[Data extracted from a collection]
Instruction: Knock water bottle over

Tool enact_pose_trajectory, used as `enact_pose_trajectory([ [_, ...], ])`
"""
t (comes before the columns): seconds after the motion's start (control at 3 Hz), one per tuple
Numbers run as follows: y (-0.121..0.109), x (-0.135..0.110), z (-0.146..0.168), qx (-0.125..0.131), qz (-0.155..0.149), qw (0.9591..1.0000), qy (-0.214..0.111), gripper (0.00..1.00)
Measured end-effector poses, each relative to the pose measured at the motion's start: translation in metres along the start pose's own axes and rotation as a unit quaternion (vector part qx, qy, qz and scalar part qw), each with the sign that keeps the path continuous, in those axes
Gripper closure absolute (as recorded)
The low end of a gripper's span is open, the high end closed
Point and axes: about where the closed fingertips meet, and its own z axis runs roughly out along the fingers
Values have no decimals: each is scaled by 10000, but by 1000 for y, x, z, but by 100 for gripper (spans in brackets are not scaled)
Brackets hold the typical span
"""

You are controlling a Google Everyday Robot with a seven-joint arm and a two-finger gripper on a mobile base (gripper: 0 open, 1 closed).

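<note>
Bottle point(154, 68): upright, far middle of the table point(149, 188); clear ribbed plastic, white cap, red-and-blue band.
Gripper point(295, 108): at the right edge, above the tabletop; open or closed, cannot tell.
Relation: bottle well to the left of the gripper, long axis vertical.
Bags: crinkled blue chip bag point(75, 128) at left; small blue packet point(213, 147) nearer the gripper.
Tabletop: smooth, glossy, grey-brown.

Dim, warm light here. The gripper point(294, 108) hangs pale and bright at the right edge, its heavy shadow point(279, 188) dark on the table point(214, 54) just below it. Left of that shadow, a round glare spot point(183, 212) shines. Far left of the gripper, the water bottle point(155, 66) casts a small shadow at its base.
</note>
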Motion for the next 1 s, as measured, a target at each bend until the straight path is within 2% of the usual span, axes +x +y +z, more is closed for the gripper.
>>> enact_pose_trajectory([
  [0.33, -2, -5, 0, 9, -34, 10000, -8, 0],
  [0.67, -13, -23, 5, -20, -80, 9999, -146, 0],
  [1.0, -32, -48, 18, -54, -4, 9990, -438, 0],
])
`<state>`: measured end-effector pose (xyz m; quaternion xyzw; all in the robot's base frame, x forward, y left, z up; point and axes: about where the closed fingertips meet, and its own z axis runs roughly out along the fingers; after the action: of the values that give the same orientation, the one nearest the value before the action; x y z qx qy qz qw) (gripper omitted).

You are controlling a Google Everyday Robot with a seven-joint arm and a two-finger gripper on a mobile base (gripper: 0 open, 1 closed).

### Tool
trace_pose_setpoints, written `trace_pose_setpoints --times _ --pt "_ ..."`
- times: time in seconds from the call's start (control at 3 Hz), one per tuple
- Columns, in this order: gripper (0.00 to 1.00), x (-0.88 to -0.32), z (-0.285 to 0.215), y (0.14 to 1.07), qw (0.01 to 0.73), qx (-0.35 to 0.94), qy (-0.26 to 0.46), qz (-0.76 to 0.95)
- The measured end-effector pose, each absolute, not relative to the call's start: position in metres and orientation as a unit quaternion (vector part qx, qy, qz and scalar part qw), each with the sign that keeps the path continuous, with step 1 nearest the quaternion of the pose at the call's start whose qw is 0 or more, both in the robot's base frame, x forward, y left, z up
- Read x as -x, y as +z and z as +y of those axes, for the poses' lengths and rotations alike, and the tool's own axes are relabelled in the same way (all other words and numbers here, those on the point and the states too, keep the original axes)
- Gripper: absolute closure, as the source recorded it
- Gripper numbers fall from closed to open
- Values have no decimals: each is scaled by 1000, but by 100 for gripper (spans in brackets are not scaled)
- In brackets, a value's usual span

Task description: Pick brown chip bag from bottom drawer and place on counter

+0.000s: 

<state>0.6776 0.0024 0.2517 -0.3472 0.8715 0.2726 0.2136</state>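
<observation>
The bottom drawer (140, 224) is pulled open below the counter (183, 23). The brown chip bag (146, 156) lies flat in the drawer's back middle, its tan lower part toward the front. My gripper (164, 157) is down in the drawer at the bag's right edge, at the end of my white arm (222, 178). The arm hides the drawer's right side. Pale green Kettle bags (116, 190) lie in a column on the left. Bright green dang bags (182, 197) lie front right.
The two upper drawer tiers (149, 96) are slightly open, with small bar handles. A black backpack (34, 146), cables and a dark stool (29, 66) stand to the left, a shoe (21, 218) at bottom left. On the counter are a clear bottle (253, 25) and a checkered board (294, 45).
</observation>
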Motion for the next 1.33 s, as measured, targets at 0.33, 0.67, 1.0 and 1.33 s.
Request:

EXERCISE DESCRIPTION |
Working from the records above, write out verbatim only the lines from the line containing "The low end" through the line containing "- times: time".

ANSWER AREA |
The low end of a gripper's span is open, the high end closed
Point and axes: about where the closed fingertips meet, and its own z axis runs roughly out along the fingers
Values have no decimals: each is scaled by 10000, but by 1000 for y, x, z, but by 100 for gripper (spans in brackets are not scaled)
Brackets hold the typical span
"""

You are controlling a Google Everyday Robot with a seven-joint arm and a two-finger gripper on a mobile base (gripper: 0 open, 1 closed).

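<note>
Bottle point(154, 68): upright, far middle of the table point(149, 188); clear ribbed plastic, white cap, red-and-blue band.
Gripper point(295, 108): at the right edge, above the tabletop; open or closed, cannot tell.
Relation: bottle well to the left of the gripper, long axis vertical.
Bags: crinkled blue chip bag point(75, 128) at left; small blue packet point(213, 147) nearer the gripper.
Tabletop: smooth, glossy, grey-brown.

Dim, warm light here. The gripper point(294, 108) hangs pale and bright at the right edge, its heavy shadow point(279, 188) dark on the table point(214, 54) just below it. Left of that shadow, a round glare spot point(183, 212) shines. Far left of the gripper, the water bottle point(155, 66) casts a small shadow at its base.
</note>
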Motion for the next 1 s, as measured, a target at each bend until the straight path is within 2% of the usual span, axes +x +y +z, more is closed for the gripper.
>>> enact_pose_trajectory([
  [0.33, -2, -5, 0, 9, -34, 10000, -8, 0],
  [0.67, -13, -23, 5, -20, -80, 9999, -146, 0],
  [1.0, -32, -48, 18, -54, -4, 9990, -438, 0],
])
`<state>`: measured end-effector pose (xyz m; quaternion xyzw; all in the robot's base frame, x forward, y left, z up; point and axes: about where the closed fingertips meet, and its own z axis runs roughly out along the fingers; after the action: of the values that give the same orientation, the one nearest the value before the action; x y z qx qy qz qw) (gripper omitted).

You are controlling a Google Everyday Robot with a seven-joint arm and a two-finger gripper on a mobile base (gripper: 0 open, 1 closed).

### Tool
trace_pose_setpoints, written `trace_pose_setpoints --times _ --pt "_ ..."`
- times: time in seconds from the call's start (control at 3 Hz), one per tuple

This answer requires nothing further.